• _Task description_:
Should a line below contain the word "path", report it.

• _Provided material_:

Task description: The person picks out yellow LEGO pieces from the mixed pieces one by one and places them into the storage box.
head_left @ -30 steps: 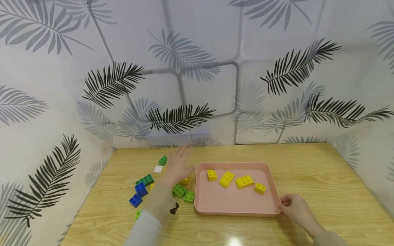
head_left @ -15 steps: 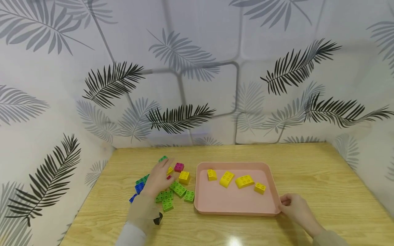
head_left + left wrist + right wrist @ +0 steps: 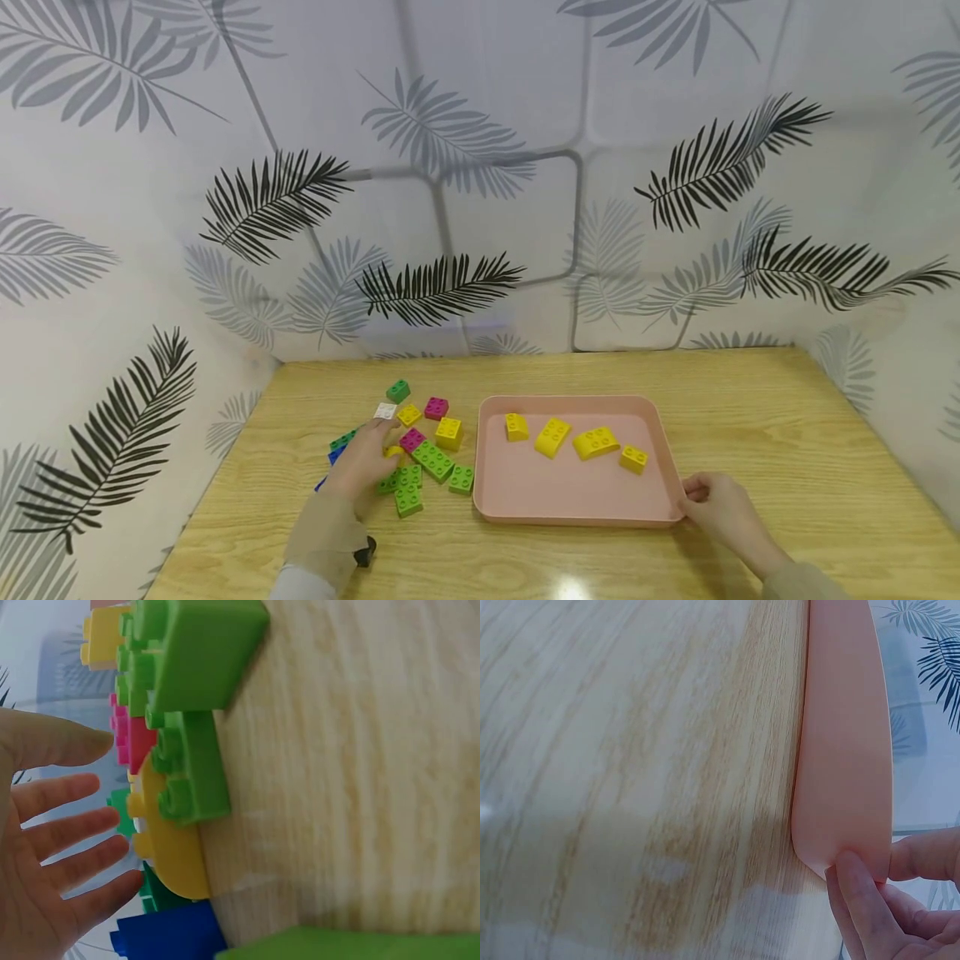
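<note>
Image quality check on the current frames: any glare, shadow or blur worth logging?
Head view: a white glare spot on the wooden tabletop at the bottom edge, plus a soft shadow near the right hand; left wrist view: rather dim, the light green brick cut off by the bottom edge looking soft; right wrist view: pale reflections over the wood grain, the pink tray free of glare.

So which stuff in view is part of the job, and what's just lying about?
Likely in the job:
pink tray, gripped by the right hand
four yellow bricks in it
curved yellow brick by the left hand
perhaps other loose yellow bricks

Apparently just lying about:
green bricks
magenta bricks
blue bricks
white piece
</note>
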### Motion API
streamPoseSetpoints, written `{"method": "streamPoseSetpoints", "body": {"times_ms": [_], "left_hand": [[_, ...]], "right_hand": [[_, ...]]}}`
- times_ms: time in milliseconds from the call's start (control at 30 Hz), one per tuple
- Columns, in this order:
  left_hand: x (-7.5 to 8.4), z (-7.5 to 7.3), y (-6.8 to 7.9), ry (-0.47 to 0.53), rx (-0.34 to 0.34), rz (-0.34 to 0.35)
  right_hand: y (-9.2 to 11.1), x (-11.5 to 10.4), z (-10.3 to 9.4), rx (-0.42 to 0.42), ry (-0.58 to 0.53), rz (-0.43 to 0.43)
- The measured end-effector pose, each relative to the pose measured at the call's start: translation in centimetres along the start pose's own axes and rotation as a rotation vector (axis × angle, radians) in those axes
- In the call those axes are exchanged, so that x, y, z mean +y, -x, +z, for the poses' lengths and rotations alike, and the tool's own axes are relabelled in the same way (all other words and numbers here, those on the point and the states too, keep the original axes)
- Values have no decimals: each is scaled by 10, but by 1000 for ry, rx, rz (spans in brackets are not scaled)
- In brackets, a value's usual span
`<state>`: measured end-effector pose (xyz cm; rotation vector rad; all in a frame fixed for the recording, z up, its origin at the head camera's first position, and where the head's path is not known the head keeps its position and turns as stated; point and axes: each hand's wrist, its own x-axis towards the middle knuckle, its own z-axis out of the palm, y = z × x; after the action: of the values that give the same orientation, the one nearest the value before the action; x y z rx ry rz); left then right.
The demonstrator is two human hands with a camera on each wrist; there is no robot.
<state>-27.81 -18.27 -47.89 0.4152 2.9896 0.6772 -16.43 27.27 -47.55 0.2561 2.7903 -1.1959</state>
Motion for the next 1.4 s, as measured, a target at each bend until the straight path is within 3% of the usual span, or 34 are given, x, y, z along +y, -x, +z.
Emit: {"method": "streamPoseSetpoints", "body": {"times_ms": [267, 567, 1000, 1400], "left_hand": [[-3, 2, 3, 7, -41, -5], [-3, 2, 2, 8, -95, -70], [-11, -3, 0, -23, -153, 1], [-9, -4, 1, -49, -169, -10]], "right_hand": [[-1, 0, 0, 1, 19, -1], [0, -1, -1, 1, 17, -2], [0, 0, 1, 1, -13, 12], [0, 0, 0, 2, -2, 8]]}}
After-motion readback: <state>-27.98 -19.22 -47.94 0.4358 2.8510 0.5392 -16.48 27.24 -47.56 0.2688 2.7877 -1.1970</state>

• _Finished exercise_:
`<state>`: measured end-effector pose (xyz cm; rotation vector rad; all in a frame fixed for the recording, z up, its origin at the head camera's first position, and where the head's path is not known the head keeps its position and turns as stated; point and axes: each hand's wrist, its own x-axis towards the middle knuckle, its own z-axis out of the palm, y = z × x; after the action: of the values that give the same orientation, the one nearest the value before the action; x y z rx ry rz); left then right.
Motion for the next 1.4 s, as measured, a target at each bend until the straight path is within 3% of the usual span, or 34 are given, x, y, z along +y, -x, +z.

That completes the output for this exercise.